WHEN COVID-19 BECAME A THREAT to our community, the Board of Trustees took immediate action and announced that all disconnects for regular and Advance Pay accounts would be held until further notice. Shortly after their decision, the Governor announced he was asking all utilities to do the same. At that time, penalties and late fees applied.
“The Governor has not lifted the provision for late fees and penalties, but the Board of Trustees of Horry Electric has unanimously taken action to discontinue late fees and penalties during the month of April,” announced Danny Shelley, executive vice president and CEO. “It’s an effort to further help members impacted by the COVID-19,” he continued.
As the Coronavirus crisis has evolved, the Board of Trustees and co-op employees have been proactively searching for more ways to provide relief to members.

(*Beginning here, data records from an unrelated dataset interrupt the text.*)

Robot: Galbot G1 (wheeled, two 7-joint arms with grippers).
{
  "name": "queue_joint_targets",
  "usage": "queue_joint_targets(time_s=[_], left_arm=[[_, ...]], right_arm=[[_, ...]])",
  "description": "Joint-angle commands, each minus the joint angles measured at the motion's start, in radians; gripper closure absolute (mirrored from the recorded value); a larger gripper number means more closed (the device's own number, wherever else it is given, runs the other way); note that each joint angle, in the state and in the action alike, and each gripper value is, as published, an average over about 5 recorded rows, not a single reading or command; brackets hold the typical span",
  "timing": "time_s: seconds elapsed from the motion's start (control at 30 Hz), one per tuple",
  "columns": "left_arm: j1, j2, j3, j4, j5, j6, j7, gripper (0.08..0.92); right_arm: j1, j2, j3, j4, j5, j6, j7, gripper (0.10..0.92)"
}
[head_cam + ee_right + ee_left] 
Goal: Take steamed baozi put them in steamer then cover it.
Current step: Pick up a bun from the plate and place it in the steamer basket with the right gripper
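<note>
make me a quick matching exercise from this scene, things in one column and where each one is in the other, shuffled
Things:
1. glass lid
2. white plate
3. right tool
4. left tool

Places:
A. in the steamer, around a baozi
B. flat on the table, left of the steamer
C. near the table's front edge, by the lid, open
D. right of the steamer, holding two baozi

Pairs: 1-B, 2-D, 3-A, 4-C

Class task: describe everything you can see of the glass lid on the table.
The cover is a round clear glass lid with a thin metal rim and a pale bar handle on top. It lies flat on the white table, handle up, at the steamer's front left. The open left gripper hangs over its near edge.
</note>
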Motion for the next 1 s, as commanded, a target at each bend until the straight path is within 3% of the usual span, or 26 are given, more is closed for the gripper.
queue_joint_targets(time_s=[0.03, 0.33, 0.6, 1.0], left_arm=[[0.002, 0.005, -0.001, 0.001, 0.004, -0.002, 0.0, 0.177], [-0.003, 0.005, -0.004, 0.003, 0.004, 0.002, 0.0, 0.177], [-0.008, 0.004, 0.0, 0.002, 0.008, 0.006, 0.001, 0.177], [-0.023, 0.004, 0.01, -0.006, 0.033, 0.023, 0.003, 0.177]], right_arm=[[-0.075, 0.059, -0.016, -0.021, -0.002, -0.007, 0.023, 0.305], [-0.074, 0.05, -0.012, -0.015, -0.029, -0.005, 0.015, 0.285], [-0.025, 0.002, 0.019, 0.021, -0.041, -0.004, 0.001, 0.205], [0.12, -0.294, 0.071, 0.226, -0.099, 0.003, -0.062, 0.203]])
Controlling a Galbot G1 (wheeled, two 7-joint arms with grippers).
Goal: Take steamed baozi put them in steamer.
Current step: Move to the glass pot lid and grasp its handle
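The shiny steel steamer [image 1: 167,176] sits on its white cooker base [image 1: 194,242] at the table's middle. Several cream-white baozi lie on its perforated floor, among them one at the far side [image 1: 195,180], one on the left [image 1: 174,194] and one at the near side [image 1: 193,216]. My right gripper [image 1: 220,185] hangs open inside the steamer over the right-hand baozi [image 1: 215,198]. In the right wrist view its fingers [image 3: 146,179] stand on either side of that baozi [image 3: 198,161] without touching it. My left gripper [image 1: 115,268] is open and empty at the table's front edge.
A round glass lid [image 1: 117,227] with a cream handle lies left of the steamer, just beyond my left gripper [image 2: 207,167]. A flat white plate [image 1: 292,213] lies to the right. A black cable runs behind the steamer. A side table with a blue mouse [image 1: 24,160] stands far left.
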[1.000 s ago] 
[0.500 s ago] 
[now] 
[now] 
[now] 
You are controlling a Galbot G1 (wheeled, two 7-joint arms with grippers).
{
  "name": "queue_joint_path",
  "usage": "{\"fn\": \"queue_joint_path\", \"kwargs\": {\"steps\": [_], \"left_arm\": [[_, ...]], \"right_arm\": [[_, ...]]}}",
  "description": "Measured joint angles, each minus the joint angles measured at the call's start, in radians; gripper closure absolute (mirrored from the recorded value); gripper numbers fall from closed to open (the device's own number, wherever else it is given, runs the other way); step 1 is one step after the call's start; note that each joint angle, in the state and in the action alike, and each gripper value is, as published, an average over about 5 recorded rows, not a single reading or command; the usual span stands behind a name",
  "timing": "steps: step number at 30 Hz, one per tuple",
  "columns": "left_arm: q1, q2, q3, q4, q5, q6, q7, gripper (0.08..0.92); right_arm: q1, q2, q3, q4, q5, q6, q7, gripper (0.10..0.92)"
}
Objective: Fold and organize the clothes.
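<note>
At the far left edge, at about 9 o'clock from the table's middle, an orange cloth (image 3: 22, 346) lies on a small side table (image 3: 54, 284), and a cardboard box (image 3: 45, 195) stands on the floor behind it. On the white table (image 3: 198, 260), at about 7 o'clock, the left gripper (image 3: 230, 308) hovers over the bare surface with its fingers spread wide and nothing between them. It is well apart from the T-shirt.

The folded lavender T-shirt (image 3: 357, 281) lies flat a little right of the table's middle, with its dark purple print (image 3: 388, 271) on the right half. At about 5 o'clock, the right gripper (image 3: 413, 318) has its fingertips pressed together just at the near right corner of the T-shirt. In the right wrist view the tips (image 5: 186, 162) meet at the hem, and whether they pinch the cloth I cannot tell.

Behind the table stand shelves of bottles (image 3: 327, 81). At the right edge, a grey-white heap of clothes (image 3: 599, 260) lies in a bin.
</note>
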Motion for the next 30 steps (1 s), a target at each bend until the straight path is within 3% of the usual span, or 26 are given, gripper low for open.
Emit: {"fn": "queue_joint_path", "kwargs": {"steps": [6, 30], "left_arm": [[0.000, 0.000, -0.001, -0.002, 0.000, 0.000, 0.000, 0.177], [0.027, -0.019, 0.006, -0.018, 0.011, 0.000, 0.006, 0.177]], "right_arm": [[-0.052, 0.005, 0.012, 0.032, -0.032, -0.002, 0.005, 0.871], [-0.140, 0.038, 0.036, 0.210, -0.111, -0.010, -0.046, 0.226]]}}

“In addition to eliminating the late fees and penalties, we are happy to announce we are reducing the Wholesale Power Cost Adjustment Rate to zero,” said Shelley.
The total savings for both actions is more than $650,000.
On top of all those savings, the Board of Trustees has decided that Capital Credit distribution will proceed as planned in mid-April, with a few changes. “The total Capital Credit distribution impact for our members is more than 3 million dollars,” said Shelley. Individual Capital Credit distribution of $25 or more will be delivered to members in the form of a check. Amounts less than that will be applied to member electric accounts as a credit.
“We hope this is good news for our members and I applaud our Board of Trustees with taking these actions,” said Shelley. “These are big business decisions, but you can rest assured the best interest of our members; our communities and our co-op are at the heart of everything being done.”
Although the co-op is not disconnecting and is eliminating late fees and penalties, alerts and reminders about account status and energy use are continuing. Members are advised to monitor their energy use and keep up with payments to the best of their ability. “When this crisis is over, we will have to resume disconnects and we don’t want anyone to be so far behind they can’t recover,” cautions Shelley.
Members are still responsible for paying for the electricity they use. “Your cooperative cannot provide free electricity,” says Shelley. “If we did, your fellow members would have to pick up the tab because we are a not-for-profit, member-owned company that operates on a cost of service basis,” he continued. “So we urge you to keep paying on time. Don’t let your bill grow.”
“We want to assure members that we are here to keep the power flowing and to provide the services we can during this time of social distancing,” said Shelley. “We urge members to stay in touch with us through using the MyEnergy Online member service portal; engaging with us via social media; reading any eBlasts we send out; emailing us or by simply picking up the phone and giving us a call,” he added.